Wednesday, April 23, 2008

Wife Jokes

My wife and I were happy for twenty years. Then we met.

The secret of a happy marriage remains a secret.

After a quarrel, a wife said to her husband, "You know, I was a fool when I married you."
The husband replied, "Yes, dear, but I was in love and didn't notice."

When a man steals your wife, there is no better revenge than to let him keep her.

A man said his credit card was stolen but he decided not to report it since the thief was spending much less than his wife did.

Getting married is very much like going to a restaurant with friends.
You order what you want, then when you see what the other fellow has, You wish you had ordered that.

Man is incomplete until he is married. Then he is finished.
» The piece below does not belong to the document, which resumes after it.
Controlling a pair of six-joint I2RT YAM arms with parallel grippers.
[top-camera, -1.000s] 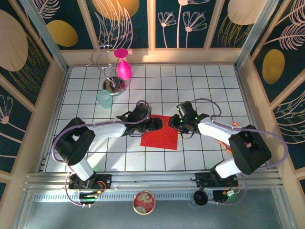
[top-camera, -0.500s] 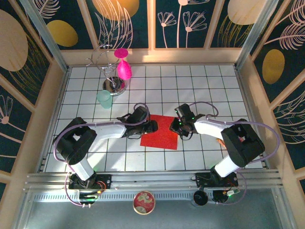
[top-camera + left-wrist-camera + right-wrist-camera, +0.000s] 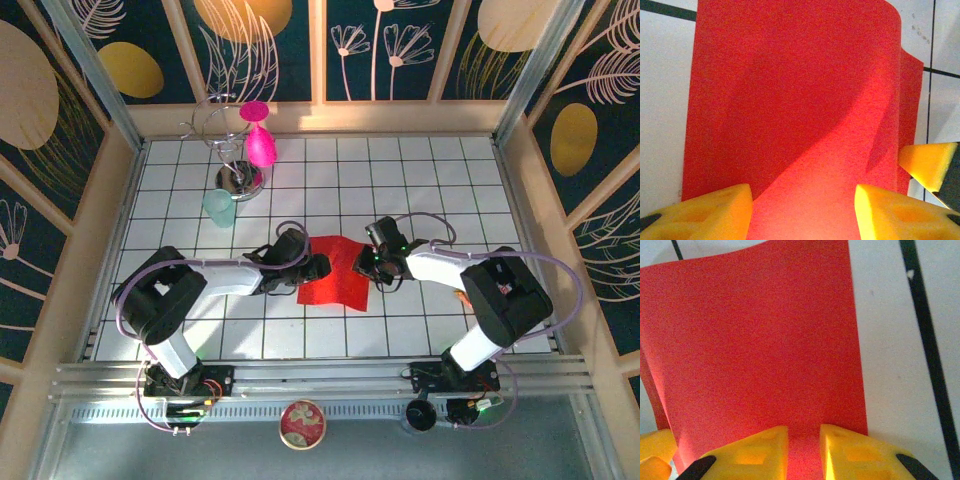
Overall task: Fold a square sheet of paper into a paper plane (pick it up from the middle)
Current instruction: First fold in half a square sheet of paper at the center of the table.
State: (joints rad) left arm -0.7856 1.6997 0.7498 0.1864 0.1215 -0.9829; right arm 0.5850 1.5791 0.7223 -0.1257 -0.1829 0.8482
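The square sheet of paper (image 3: pixel 335 275) lies mid-worktop (image 3: pixel 420 180), bowed rather than flat, with a claw at each side edge. The left claw (image 3: pixel 316 268) is open, its yellow fingers (image 3: pixel 705 212) set wide apart astride the sheet's left edge. The right claw (image 3: pixel 367 264) is almost closed at the right edge, with red showing in the narrow gap; whether it actually pinches the paper cannot be told. A magenta goblet (image 3: pixel 260 145) sits well apart, near the far edge.

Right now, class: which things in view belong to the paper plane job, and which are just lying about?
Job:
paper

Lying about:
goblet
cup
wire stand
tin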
A little boy asked his father, "Daddy, how much does it cost to get married?"
The father replied, "I don't know son, I'm still paying."
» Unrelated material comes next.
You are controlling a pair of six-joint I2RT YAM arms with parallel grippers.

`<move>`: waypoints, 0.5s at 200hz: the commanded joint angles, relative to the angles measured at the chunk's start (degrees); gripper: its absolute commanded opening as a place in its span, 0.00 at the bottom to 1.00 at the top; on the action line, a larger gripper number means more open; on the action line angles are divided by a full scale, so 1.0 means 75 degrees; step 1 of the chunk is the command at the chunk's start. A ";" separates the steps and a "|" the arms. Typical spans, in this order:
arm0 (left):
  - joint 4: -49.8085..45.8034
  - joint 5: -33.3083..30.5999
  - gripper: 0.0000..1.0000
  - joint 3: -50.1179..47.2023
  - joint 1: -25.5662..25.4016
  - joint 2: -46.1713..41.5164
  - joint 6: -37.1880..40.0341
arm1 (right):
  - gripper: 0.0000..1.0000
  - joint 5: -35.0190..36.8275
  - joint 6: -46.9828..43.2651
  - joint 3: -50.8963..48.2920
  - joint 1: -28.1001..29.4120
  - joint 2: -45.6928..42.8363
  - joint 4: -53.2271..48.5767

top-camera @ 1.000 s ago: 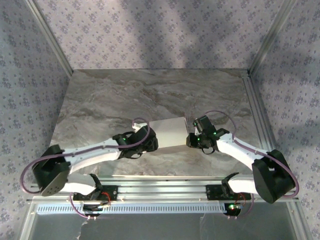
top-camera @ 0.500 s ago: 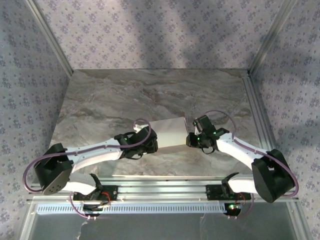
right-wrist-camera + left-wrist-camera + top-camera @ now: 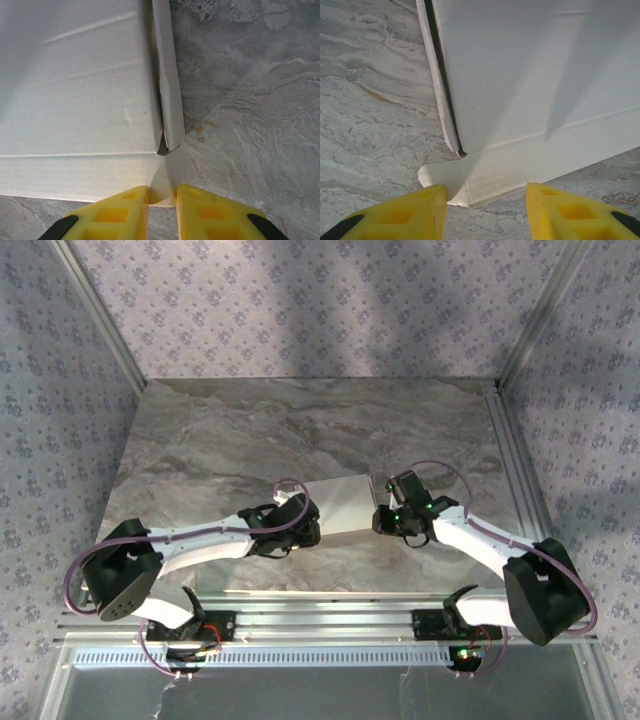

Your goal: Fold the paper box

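Observation:
The paper box [image 3: 342, 502] lies mid-table as a flat white blank with creased panels, between my two grippers. My left gripper [image 3: 313, 531] is at its near left corner. In the left wrist view its yellow fingers [image 3: 420, 212] stand apart around the near flap's rounded corner tab [image 3: 437, 175]. The left finger touches the tab's edge and the right finger is clear of the card, so this gripper [image 3: 487, 212] is open. My right gripper [image 3: 379, 522] is at the near right corner, shut [image 3: 162, 200] on the small tab [image 3: 167, 180] below the raised side flap [image 3: 167, 75].
The marble table [image 3: 300, 430] stretches away behind the box. An aluminium rail [image 3: 515, 470] runs along the right edge and another [image 3: 330, 615] along the near edge by the arm bases. Patterned walls close in the sides and back.
The left arm has slid right, bringing its gripper closer in at the box's near left corner, and its jaws have narrowed. The right arm has stayed still.

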 commanded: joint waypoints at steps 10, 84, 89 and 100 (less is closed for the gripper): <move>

Young Son: Is it true, Dad, that in some parts of Africa a man doesn't know his wife until he marries her?
Dad: That happens in every country, son.

Then there was a man who said, "I never knew what real happiness was until I got married; then it was too late.

A man placed an ad in the classifieds: "Wife wanted."
The next day he received a hundred letters.
They all said the same : "You can have mine."
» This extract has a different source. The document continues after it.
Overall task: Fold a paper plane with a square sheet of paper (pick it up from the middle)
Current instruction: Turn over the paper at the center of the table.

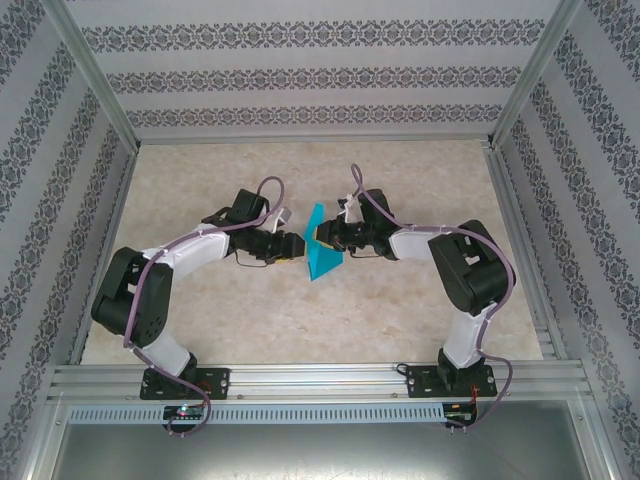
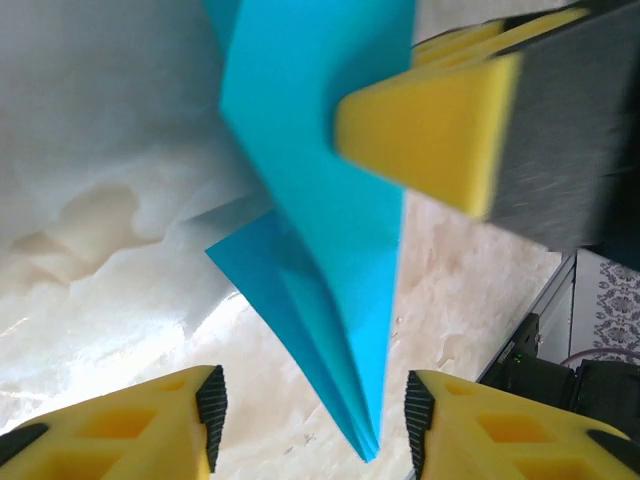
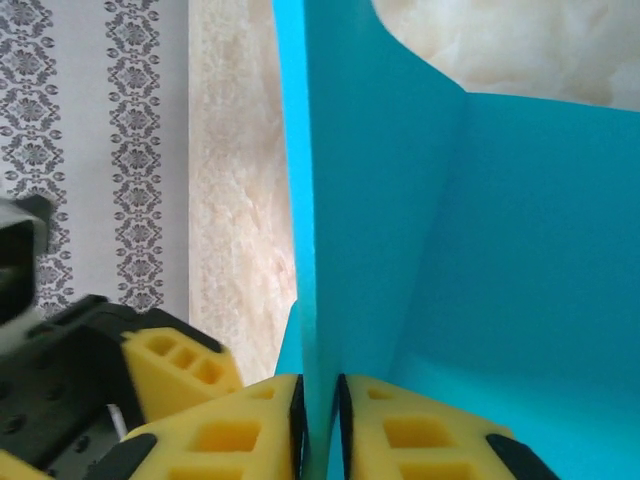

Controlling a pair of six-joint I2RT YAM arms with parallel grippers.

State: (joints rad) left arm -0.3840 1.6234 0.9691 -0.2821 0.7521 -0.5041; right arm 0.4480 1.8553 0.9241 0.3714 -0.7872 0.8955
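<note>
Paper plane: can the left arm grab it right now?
Probably yes. The left tool is open, and the paper plane tip looks to hang between its fingers with nothing in the way. The right tool is shut on it, holding it up.

Creased teal-blue paper plane (image 1: 322,255), upright on edge
</note>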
A man, upon his engagement, went to his father and said," Dad! I've found a woman just like mother"
His father replied, "So what do you want? sympathy?"

Eighty percent of married men cheat in America. The rest cheat in Europe.

Marriage is the triumph of imagination over intelligence.

Second marriage is the triumph of hope over experience.

It's not true that married men live longer than single men. It only seems longer.

Losing a wife can be very hard. In my case, it was almost impossible.

My wife and I have the secret to making a marriage last. Two times a week, we go to a nice restaurant, a little wine, good food... She goes Tuesdays, I go Fridays.

Marriage is a three ring circus : engagement ring, marriage ring and suffering.

Married men live longer than single men, but married men are a lot more willing to die.

Love is blind, but marriage is an eye opener .

Don’t marry for money, you can borrow it cheaper.

Bachelors should be taxed heavily. It is not fair that some men should be happier than others.